This is a general Java configuration object loading function. It reads a JSON file under classpath and converts it into a Java object of a specified type through the JSON deserialization mechanism. Then we can use this object directly in programming. If the configuration file format is wrong, for example, the field name is written wrong, or the data format is wrong, it can be detected in the type conversion stage. If some validator annotations such as @ Max and @ NotEmpty are configured, we can even perform some business-related verification during deserialization. Obviously, the loading and parsing of all kinds of model files can be seen as a variant of this function. Taking the loading of workflow model as an example,

workflowModel = workflowLoader.getWorkflow(wfName);

Loaders for workflow models typically have the following enhancements over the more primitive JSON parsing:

  1. May be loaded from the database, not limited to a file under class path

  2. The model file format may be in XML format, not limited to JSON format

  3. Executable script code can be configured in the model file, not limited to a few primitive types of data items such as string/Boolean/number.

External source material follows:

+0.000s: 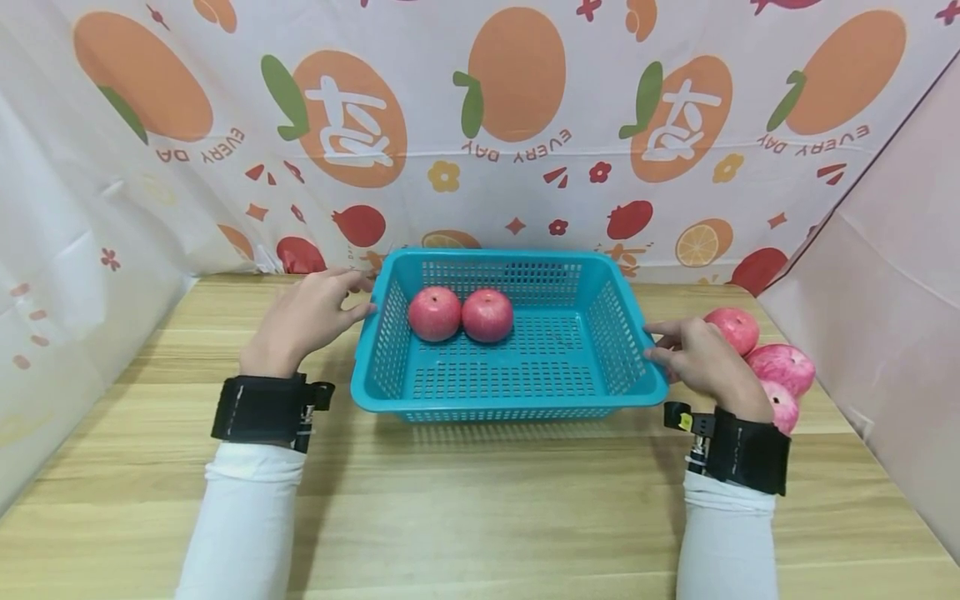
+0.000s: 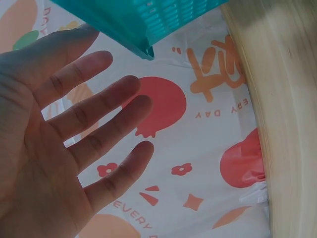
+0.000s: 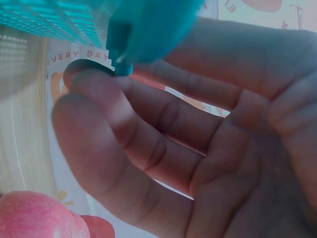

  4. The format verification of the model file is more strict, such as checking that the attribute value is within the range of the enumeration item and that the attribute value meets the specific format requirements.

Nop Platform 2.0 is an open source implementation of the theory of reversible computation, which can be seen as a low-code platform that supports the development of domain-specific languages (DSLs). In the Nop platform, a unified model loader is defined.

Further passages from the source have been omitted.